Writing in today's San Francisco Chronicle, U.N. Secretary General Ban Ki Moon puts out a call for an international "green New Deal" to tackle climate change, which he says poses an "existential threat to the planet."
Despite an epic economic downturn, Ban argues that no time should be lost:
Amid the pressures of the global financial crisis, some ask how we can afford to tackle climate change. The better question is: Can we afford not to?
More below.
In hard times like these, it may be difficult to convince people to take climate change seriously. (Though it wasn't so easy during 'good times' either, to my recollection). But Ban cleverly puts the old "environmentalism is a luxury we can't afford" argument to bed.
Put aside the familiar arguments - that the science is clear, that climate change represents an indisputable existential threat to the planet, and that every day we do not act the problem grows worse. Instead, let us make the case purely on bread-and-butter economics.
At a time when the global economy is sputtering, we need growth. At a time when unemployment in many nations is rising, we need new jobs. At a time when poverty threatens to overtake hundreds of millions of people, especially in the least developed world, we need the promise of prosperity. This possibility is at our fingertips.

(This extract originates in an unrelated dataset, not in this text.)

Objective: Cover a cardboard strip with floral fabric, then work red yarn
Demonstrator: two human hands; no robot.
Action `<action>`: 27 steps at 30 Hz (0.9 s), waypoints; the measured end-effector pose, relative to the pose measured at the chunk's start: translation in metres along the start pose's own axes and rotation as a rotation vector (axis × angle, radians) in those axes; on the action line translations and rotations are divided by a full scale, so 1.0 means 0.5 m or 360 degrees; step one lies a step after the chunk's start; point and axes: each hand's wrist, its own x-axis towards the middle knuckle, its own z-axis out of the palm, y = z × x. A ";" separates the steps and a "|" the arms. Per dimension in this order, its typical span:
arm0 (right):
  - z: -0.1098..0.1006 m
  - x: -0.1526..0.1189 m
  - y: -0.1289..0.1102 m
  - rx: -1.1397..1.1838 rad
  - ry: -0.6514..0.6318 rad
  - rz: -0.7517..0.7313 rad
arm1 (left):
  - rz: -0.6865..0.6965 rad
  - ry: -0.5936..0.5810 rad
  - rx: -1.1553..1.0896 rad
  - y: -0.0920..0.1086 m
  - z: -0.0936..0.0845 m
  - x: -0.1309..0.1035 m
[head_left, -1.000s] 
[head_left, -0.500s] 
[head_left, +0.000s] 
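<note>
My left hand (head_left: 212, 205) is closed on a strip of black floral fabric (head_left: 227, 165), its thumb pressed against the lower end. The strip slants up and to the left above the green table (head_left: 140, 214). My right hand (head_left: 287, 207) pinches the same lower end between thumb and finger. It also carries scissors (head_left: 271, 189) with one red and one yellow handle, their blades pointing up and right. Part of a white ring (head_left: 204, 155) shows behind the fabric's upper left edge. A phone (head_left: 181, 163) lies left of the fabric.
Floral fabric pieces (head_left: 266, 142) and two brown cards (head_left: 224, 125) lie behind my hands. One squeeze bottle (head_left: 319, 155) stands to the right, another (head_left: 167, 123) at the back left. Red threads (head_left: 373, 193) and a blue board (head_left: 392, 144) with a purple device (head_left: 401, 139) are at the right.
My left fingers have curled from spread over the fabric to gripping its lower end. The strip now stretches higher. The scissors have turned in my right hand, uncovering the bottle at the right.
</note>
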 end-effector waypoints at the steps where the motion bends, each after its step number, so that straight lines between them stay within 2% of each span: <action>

He calls upon all nations, and specifically President-Elect Barack Obama, to support the U.N. Environmental Programme:
This new "Green Economy Initiative," backed by Germany, Norway and the European Commission, arises from the insight that the most pressing problems we face are interrelated. Rising energy and commodity prices helped create the global food crisis, which fed the financial crisis. This in turn reflects global economic and population growth, with resulting shortages of critical resources - fuel, food, clean air and water. The commingled problems of climate change, economic growth and the environment suggest their own solution. Only sustainable development - a global embrace of green growth - offers the world, rich nations as well as poor, an enduring prospect of long-term social well-being and prosperity.

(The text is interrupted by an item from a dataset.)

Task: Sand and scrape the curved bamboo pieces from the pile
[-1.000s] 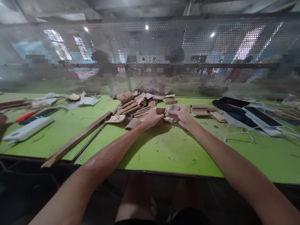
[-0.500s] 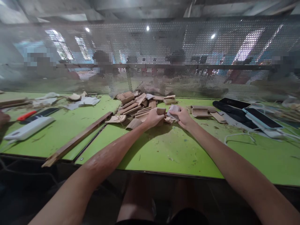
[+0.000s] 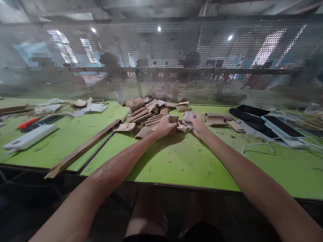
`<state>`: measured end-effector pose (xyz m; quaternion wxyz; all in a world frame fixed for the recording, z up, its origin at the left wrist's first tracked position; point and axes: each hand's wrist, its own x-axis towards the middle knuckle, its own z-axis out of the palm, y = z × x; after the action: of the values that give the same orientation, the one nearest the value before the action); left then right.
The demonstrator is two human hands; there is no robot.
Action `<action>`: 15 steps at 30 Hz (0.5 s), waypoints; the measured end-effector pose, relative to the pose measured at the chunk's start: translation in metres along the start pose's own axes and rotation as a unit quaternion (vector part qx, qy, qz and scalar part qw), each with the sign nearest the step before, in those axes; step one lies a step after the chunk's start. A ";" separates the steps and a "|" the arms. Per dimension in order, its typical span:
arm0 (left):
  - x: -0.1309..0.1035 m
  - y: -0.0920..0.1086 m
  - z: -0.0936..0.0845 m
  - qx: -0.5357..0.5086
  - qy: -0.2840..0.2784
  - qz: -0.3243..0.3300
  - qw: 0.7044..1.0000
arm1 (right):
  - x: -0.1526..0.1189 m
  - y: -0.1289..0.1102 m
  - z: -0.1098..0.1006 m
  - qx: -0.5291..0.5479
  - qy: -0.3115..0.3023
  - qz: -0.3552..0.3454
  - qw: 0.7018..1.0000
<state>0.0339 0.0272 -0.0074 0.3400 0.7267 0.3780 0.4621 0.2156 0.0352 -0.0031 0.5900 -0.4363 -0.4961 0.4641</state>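
Observation:
At the front of the pile, my left hand point(image 3: 165, 127) is closed around a short curved bamboo piece point(image 3: 173, 119), its end standing up past my fingers. Just to the right, my right hand point(image 3: 199, 124) pinches a folded whitish sheet of paper point(image 3: 188, 118), perhaps sandpaper, beside the bamboo piece. A narrow gap separates the two hands. Behind and left of them lies a heap of split bamboo pieces point(image 3: 141, 116). Some of the held bamboo is hidden by my left fingers.
A long wooden strip point(image 3: 83, 148) lies slantwise at left, near a white power strip point(image 3: 31, 137) and a red-handled tool point(image 3: 28, 123). More bamboo pieces point(image 3: 215, 119), phones point(image 3: 284, 127) and cables lie to the right. A perforated screen point(image 3: 161, 74) closes off the back, with people beyond.
My right hand and the folded paper have shifted slightly, a little away from the bamboo piece. My left hand stays nearly where it was, still gripping the bamboo.

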 end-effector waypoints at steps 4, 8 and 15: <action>-0.001 0.001 0.000 0.021 0.003 0.004 1.000 | 0.000 -0.001 0.000 0.007 0.008 0.019 1.000; 0.000 0.001 0.000 0.015 0.010 -0.008 1.000 | -0.003 -0.004 0.000 -0.009 -0.015 0.010 1.000; 0.000 -0.003 0.000 -0.008 -0.012 0.012 1.000 | -0.002 0.001 0.000 -0.081 -0.020 -0.043 0.996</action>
<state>0.0337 0.0288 -0.0096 0.3449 0.7335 0.3618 0.4607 0.2151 0.0332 -0.0045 0.5622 -0.4517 -0.5619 0.4052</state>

Luckily for us this vision corresponds well to Obama's proposals so far. It may be a time of perfect synergy, when real technological, and perhaps more importantly, philosophical, change could occur. Ban's argument of economic self-interest as motivation for a green growth economy is probably a sensible pitch. It may seem a long way from Aldo Leopold's idea of a "land ethic," but it is definitely an important start. As Ban puts it,
Again, a solution to poverty is also a solution for climate change: green growth. For the world's poor, it is a key to sustainable development. For the wealthy, it is the way of the future.